Work order:
Go to the line containing "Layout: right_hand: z" in the records below and print it and every following line exactly, on through the line containing "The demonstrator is", then stop.

Stored data:
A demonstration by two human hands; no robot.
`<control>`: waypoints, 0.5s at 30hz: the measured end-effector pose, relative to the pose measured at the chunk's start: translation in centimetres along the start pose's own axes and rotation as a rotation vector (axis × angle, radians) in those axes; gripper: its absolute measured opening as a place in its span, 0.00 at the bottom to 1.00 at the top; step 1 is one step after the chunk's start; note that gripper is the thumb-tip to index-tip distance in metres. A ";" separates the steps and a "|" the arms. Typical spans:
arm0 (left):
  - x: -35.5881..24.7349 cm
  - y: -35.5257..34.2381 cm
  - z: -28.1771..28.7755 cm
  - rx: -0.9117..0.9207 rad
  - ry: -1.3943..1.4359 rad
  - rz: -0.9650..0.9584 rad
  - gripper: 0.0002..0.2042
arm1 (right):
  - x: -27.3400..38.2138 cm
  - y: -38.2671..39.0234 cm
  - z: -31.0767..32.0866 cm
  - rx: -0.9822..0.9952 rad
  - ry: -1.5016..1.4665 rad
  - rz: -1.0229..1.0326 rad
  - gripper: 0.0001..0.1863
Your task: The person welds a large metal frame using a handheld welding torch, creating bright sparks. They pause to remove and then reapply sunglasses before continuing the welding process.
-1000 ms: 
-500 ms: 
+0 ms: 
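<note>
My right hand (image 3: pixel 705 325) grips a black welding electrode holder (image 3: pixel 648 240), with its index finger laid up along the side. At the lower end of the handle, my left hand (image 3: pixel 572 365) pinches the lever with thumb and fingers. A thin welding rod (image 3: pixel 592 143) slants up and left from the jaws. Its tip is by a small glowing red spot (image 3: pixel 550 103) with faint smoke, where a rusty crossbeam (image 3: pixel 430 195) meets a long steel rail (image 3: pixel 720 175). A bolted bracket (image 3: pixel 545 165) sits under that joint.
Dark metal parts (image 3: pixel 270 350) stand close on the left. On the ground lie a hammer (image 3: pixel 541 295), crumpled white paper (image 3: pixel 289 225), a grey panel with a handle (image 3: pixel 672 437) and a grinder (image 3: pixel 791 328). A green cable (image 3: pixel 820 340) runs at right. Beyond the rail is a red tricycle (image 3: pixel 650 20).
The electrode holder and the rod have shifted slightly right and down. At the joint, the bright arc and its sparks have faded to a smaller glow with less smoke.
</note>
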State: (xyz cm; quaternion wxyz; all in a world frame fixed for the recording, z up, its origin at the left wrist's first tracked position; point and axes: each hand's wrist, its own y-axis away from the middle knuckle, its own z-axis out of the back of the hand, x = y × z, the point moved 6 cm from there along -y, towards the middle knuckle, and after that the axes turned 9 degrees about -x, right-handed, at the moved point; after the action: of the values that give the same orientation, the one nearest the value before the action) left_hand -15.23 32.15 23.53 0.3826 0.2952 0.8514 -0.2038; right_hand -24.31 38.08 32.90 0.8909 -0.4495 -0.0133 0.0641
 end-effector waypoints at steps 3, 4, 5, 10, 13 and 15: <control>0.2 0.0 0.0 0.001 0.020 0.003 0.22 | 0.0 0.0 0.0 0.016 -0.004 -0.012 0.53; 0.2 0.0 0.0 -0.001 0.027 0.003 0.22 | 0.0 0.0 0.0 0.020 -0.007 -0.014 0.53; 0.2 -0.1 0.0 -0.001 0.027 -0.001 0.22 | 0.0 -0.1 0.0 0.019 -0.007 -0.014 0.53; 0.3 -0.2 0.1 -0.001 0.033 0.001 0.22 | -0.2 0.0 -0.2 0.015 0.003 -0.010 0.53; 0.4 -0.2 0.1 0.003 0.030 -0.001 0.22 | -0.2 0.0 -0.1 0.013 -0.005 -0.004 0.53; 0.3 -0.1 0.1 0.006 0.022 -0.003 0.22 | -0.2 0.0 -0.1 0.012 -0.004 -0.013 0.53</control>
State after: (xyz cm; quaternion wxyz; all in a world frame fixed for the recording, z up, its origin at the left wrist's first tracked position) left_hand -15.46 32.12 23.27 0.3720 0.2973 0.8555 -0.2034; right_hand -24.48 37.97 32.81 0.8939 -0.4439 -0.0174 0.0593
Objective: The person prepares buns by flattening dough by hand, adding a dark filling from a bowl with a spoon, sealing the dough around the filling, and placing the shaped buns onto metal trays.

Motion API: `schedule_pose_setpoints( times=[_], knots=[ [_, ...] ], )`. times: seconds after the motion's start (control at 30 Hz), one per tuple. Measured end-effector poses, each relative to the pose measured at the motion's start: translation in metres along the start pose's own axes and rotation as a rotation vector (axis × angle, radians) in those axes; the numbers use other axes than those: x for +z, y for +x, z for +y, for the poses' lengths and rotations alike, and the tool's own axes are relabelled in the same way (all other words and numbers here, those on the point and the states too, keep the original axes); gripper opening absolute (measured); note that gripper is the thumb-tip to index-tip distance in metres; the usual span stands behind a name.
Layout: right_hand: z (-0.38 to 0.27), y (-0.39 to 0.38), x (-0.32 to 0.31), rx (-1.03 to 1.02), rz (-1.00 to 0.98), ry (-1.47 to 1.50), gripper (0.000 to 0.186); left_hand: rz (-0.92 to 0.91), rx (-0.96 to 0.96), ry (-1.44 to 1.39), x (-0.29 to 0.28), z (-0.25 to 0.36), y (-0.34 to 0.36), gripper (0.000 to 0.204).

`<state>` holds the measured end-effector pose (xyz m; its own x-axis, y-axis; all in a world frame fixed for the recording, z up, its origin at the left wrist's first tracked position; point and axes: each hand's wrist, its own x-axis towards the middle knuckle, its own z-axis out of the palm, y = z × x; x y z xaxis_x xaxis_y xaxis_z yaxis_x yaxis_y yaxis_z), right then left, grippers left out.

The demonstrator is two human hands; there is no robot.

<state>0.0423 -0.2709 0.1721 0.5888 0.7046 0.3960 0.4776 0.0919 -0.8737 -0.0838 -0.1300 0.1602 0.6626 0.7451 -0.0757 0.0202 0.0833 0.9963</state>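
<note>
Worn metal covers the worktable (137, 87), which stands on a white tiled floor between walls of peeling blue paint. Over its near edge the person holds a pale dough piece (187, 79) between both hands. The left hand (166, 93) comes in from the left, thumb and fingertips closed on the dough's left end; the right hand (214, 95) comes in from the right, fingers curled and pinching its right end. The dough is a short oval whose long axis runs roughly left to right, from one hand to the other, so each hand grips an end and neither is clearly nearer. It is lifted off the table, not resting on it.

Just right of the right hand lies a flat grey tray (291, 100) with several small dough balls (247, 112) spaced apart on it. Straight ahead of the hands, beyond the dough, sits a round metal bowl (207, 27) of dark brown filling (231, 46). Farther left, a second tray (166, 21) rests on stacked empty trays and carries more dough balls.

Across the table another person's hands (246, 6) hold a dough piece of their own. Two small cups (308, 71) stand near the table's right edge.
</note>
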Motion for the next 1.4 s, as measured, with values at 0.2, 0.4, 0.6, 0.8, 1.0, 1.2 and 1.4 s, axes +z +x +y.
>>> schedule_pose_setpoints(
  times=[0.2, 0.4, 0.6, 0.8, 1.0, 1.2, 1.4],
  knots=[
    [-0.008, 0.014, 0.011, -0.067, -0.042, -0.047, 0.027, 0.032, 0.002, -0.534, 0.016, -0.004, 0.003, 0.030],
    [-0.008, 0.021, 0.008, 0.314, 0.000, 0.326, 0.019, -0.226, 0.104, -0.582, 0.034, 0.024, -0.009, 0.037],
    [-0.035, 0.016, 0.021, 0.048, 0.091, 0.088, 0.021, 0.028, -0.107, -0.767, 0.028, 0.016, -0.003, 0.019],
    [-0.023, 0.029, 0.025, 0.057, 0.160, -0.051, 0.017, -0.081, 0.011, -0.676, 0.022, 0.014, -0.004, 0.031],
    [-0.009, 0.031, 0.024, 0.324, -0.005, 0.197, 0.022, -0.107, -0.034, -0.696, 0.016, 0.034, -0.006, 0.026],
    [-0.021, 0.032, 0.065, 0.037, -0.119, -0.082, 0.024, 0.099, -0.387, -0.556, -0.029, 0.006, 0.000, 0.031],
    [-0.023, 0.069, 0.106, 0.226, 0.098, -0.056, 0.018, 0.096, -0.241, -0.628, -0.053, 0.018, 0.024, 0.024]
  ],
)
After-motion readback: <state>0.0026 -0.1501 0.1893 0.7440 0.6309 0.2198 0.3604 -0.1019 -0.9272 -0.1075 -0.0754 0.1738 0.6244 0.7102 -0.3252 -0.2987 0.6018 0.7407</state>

Problem solution:
Layout: right_hand: z (-0.38 to 0.27), y (-0.39 to 0.38), x (-0.32 to 0.31), rx (-1.03 to 1.02), rz (-1.00 to 0.98), ry (-1.47 to 1.50), gripper (0.000 to 0.186); left_hand: rz (-0.92 to 0.91), rx (-0.96 to 0.96), ry (-1.44 to 1.39), x (-0.29 to 0.28), z (-0.25 to 0.36), y (-0.34 to 0.36), gripper (0.000 to 0.204).

`<state>` holds the measured end-effector pose (xyz m; its own x-axis, y-axis; all in a world frame fixed for the recording, z up, its origin at the left wrist's first tracked position; point and axes: each hand's wrist, its own x-axis towards the middle knuckle, its own z-axis out of the palm, y = z × x; x y z xaxis_x xaxis_y xaxis_z yaxis_x yaxis_y yaxis_z), right then left, grippers left out.

The demonstrator is two human hands; there is no robot.

Now the answer is complete.